The Forum | Athletic Spending

More Money, More Problems? 2026 Gearing Up to Be a Pivotal Year for College Sports

January 20, 2026 by Armand B. Alacbay

Last night, approximately 20 million people watched Indiana University win its first-ever college football national championship, capping off a chaotic year for those who follow the business side of college sports.

Among the myriad questions in play: Can a university contractually force students to play football for their school? That nearly became a reality for the University of Washington (UW), when a student-athlete signed a $4 million name, image, likeness (NIL) deal to play at UW, only days later to announce his intention to transfer to another university, allegedly for a better offer. (The student has since decided to return to UW.) Lost in the debate over contractual tampering and the NIL arms race: Whatever happened to selecting a school because you wanted to get a degree there?

Big-time college sports have always had an awkward relationship with higher education, from Ohio State University (OSU) quarterback Cardale Jones’s infamous “we came here to play FOOTBALL, we ain’t come to play SCHOOL” Tweet to the more unsavory allegations of academic fraud at the University of North Carolina–Chapel Hill over a decade ago. That said, graduation rates for student-athletes are routinely higher than the national average, per data from the NCAA. (To his credit, Mr. Jones did return to OSU to finish his degree.) Not to mention that successful intercollegiate athletic programs often bring visibility—and donations—to a university far more effectively than any marketing campaign.

But change is coming alarmingly fast in college sports, in ways that further blur the lines on campus between the academic world and professional sports. Not long ago, colleges would risk devastating sanctions from the NCAA if they dared offer anything that resembled an impermissible benefit to student-athletes. Today, schools have a de facto salary cap of $20.5 million in the form of NIL, where the most talented prospects can offer their services to the highest bidder. Combined with the easing of transfer rules, the off-season now more resembles an NFL free agent signing period than a semester break. Moreover, the growing prevalence of the multi-billion-dollar online gambling industry is already showing signs of corrupting the integrity of college sports, most recently by the investigation of six men’s basketball players from three different universities for manipulating games for betting purposes.

Speaking of billions of dollars, college and university athletic programs are poised to receive a massive influx of cash in the form of partnership deals with private equity firms. But university governing boards are right to be skittish. Witness the pushback from the trustees and regents of several Big Ten universities, who balked at a $2.4 billion proposal that they felt the conference was pushing too quickly to allow boards to perform their due diligence.
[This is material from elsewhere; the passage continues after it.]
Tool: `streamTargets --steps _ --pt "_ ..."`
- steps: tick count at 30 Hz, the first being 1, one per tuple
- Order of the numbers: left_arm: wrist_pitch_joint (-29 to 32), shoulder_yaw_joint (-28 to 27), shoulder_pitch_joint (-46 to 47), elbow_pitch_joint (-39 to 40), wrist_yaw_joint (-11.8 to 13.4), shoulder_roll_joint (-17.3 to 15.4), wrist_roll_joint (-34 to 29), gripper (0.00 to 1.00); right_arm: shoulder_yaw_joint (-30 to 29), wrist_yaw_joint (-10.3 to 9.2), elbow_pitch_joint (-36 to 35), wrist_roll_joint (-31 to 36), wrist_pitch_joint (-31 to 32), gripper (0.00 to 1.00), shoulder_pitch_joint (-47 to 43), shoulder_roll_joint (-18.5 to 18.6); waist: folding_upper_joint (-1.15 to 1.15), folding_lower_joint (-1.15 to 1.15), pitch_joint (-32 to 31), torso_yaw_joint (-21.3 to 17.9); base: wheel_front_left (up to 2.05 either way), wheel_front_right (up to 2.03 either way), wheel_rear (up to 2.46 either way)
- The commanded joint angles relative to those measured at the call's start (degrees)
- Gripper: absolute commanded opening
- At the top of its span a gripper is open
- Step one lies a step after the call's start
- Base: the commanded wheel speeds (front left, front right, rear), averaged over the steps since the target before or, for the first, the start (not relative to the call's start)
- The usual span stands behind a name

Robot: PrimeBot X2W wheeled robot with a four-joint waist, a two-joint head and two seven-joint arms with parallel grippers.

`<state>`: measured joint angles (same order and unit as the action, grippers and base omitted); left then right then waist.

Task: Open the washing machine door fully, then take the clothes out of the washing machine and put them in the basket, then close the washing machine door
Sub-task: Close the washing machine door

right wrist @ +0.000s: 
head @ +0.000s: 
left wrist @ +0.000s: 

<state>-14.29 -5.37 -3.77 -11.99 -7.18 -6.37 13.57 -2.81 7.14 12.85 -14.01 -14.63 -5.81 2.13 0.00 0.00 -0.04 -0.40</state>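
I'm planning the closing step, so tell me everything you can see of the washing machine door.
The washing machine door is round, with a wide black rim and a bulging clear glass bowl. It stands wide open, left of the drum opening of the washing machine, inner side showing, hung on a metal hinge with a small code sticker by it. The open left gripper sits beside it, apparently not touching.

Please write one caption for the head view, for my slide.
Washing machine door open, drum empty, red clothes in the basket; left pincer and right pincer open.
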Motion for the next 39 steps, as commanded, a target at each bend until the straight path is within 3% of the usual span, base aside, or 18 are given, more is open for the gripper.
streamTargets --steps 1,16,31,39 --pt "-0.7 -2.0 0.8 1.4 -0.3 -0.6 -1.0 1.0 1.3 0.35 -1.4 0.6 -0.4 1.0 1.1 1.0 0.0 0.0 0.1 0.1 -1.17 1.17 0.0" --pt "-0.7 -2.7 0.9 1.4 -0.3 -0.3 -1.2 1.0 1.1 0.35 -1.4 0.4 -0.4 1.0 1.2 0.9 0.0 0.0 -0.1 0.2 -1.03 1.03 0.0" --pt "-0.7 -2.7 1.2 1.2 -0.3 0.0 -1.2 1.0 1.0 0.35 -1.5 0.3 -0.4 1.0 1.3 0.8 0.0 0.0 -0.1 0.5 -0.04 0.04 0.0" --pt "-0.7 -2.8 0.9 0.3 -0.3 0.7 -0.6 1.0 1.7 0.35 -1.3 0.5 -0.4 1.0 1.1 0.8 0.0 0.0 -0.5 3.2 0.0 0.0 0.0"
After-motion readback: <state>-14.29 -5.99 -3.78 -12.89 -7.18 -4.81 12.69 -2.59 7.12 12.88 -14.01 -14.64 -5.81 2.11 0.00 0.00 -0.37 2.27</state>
While up-front money may be enticing to college administrators, transactions of this magnitude necessarily require sign-off by boards, and only after thoughtful deliberation and access to full information. A more prudent example is the University of Utah’s approach, where trustees spent months in discussions before agreeing to a $500 million deal with Otro Capital to manage the university’s athletic revenue. The Big 12 has already announced plans to investigate a private equity partnership, and others will inevitably follow suit. University boards—often unfairly maligned as glorified boosters rather than public fiduciaries—must step up their game to ensure that their institutions do not sell out their educational mission for clicks and views on ESPN.

As exciting as competing for national titles and conference championships can be, the academic and financial health of colleges and universities must come first. Only a quarter of four-year institutions require students to take a college-level course in literature, according to the American Council of Trustees and Alumni’s What Will They Learn?® project, while at the same time employers are placing an even higher premium on humanistic skills as AI disrupts entire industries. At least one projection predicts as many as 370 colleges in the United States to close or merge within the next decade, citing declining birth rates. If last year is any indication, 2026 will bring many novel developments in college sports that will force trustees to be vigilant and engaged. But the nation’s future calls for them to be even more protective of higher education’s core purposes.